Single chain antibodies (scFvs) are engineered proteins composed of IgG variable heavy (V(H)) and variable light (V(L)) domains tethered together by a flexible peptide linker. We have characterized the individual V(H) or V(L) domain activities of several scFvs isolated from a yeast surface-display library for their ability to bind environmentally sensitive fluorogenic dyes causing them to fluoresce.

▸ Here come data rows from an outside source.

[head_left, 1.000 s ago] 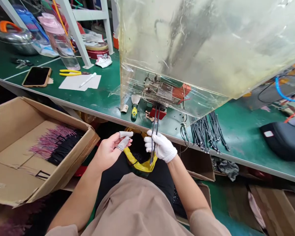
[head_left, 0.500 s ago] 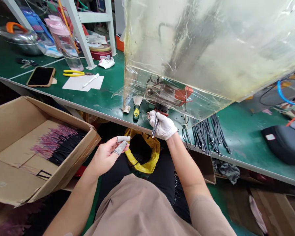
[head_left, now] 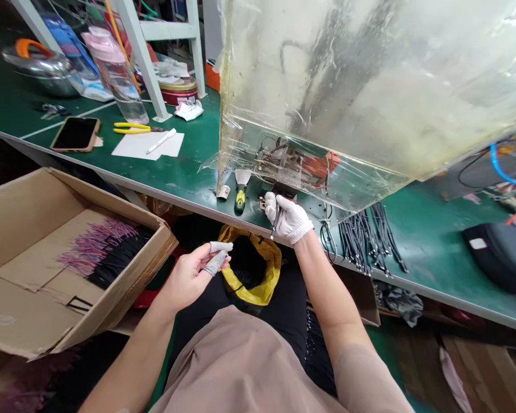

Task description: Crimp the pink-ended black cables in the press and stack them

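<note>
My right hand (head_left: 287, 217), in a white glove, is closed on a pair of thin black cables (head_left: 276, 222) and pushes them under the clear plastic guard (head_left: 352, 86) into the small machine (head_left: 284, 166) on the green bench. My left hand (head_left: 195, 269) hovers bare over my lap beside a yellow bag (head_left: 262, 275). Its thumb and forefinger wear finger cots, pinched together, and I see nothing between them.
An open cardboard box (head_left: 47, 252) at my left holds black cables with pink ends (head_left: 98, 244). A bundle of black cables (head_left: 365, 232) lies right of the machine. A phone (head_left: 76, 133), yellow pliers (head_left: 133, 128), paper with a pen (head_left: 148, 144) and a bottle (head_left: 116, 74) sit far left.
My right hand has moved up and forward from above the yellow bag to the machine, carrying the cables in. My left hand has barely moved.
</note>
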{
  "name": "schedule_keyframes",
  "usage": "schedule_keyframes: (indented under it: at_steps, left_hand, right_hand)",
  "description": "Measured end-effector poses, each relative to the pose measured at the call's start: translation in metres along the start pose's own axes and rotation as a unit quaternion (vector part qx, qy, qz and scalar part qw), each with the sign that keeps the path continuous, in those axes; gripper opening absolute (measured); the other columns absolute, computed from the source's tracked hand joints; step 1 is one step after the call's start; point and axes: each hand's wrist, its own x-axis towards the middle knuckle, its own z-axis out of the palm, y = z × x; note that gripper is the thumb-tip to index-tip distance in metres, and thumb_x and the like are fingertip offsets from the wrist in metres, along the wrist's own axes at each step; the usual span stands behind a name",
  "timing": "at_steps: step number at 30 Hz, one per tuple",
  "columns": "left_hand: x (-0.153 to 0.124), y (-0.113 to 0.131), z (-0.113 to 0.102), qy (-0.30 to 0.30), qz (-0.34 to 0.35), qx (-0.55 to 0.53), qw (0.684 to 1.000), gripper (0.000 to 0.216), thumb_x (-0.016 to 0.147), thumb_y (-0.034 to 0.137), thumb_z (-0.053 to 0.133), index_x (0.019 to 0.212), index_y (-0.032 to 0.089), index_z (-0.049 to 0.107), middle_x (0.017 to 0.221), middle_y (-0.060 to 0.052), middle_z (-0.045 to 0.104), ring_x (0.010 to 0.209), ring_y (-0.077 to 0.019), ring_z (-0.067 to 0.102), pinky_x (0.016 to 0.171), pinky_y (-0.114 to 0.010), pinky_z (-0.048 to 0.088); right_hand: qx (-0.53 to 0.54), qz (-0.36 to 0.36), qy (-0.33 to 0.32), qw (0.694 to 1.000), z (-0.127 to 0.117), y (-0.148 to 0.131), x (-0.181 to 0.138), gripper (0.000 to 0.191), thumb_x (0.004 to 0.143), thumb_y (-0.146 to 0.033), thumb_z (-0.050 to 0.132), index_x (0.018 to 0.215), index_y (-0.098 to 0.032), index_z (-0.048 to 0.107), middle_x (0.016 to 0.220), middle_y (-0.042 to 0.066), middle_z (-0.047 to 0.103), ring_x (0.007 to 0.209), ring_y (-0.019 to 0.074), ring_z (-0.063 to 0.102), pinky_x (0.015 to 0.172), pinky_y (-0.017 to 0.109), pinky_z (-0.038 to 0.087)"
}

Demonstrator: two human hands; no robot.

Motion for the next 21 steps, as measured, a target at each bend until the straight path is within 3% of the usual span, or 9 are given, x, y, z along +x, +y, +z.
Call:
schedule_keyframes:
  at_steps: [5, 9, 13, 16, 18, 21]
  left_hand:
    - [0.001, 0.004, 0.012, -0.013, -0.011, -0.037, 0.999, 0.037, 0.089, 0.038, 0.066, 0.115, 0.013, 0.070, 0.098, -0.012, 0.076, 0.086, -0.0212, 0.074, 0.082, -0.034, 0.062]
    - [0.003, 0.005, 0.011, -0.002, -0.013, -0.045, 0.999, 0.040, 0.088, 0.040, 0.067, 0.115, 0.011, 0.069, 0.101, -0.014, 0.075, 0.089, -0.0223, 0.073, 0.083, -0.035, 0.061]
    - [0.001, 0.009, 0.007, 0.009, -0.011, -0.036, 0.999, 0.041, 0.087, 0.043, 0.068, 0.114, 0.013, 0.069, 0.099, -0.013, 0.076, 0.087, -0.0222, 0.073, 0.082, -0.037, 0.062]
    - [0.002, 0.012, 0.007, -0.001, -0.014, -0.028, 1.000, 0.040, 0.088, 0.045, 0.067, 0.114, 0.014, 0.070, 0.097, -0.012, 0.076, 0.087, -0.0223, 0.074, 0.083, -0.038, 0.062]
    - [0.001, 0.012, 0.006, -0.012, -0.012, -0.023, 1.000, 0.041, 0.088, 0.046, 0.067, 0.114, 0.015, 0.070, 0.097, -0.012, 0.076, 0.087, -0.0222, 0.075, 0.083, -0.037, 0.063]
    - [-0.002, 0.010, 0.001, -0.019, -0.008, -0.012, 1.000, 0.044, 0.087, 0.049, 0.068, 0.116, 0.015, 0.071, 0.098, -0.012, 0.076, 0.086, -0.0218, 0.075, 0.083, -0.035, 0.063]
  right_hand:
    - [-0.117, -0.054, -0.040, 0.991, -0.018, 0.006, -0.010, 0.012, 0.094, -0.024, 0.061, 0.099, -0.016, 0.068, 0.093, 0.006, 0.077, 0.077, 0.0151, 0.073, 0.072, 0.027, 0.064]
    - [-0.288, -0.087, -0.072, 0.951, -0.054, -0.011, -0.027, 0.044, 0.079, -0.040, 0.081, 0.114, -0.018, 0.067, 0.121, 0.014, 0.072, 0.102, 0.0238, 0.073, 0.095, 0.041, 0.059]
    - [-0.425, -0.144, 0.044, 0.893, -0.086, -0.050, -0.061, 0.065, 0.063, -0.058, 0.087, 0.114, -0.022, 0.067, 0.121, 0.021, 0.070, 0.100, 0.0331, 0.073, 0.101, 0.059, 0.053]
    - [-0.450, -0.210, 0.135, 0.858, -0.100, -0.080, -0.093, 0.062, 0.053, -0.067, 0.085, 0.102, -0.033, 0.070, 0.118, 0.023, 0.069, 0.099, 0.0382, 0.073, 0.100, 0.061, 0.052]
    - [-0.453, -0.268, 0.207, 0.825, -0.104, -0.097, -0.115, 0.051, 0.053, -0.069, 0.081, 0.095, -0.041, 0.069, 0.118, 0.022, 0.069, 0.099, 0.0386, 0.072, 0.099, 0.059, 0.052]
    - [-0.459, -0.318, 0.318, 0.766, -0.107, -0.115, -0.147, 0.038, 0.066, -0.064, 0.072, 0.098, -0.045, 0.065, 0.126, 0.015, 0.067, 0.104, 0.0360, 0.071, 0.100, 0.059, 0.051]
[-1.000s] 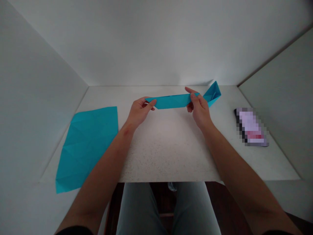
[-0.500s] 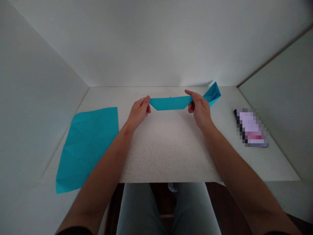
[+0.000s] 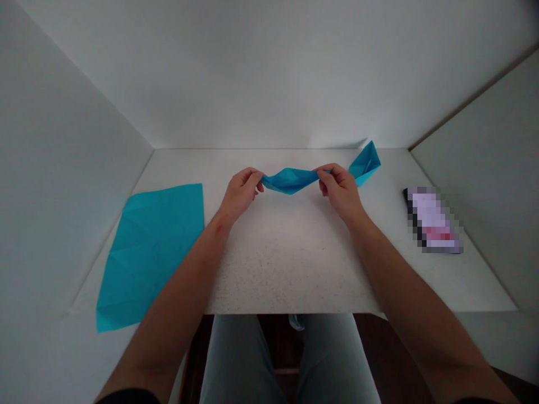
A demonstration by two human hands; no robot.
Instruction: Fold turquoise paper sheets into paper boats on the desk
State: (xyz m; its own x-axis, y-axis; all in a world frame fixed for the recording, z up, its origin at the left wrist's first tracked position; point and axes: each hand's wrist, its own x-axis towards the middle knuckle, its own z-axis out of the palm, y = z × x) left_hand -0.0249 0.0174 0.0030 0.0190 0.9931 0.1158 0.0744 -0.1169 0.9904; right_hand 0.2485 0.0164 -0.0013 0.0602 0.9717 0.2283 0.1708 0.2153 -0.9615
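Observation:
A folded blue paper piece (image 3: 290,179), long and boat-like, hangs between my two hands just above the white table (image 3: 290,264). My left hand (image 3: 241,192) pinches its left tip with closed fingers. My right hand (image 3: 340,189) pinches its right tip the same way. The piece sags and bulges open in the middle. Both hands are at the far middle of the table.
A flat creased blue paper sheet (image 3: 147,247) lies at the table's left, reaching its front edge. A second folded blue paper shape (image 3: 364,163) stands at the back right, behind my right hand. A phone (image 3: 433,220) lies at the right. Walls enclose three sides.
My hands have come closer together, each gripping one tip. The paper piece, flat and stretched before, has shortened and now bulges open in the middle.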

For many of the scFvs, both V(H) and V(L) domains are required for dye binding and fluorescence. The analysis of other scFvs, however, revealed that either the V(H) or the V(L) domain alone is sufficient to cause the fluorogenic dye activation. Furthermore, the inactive complementary domains in the original scFvs either contribute nothing to, or actually inhibit the activity of these active single domains. We have explored the interactions between active variable domains and inactive complementary domains by extensive variable domain swapping through in vitro gene manipulations to create hybrid scFvs. In this study, we demonstrate that significant alteration of the fluorogenic dye activation by the active V(H) or V(L) domains can occur by partnering with different V(H) or V(L) complementary domains in the scFv format. Hybrid scFvs can be generated that have fluorogen-activating domains that are completely inhibited by interactions with other domains. Such hybrid scFvs are excellent platforms for the development of several types of genetically encoded, fluorescence-generating biosensors.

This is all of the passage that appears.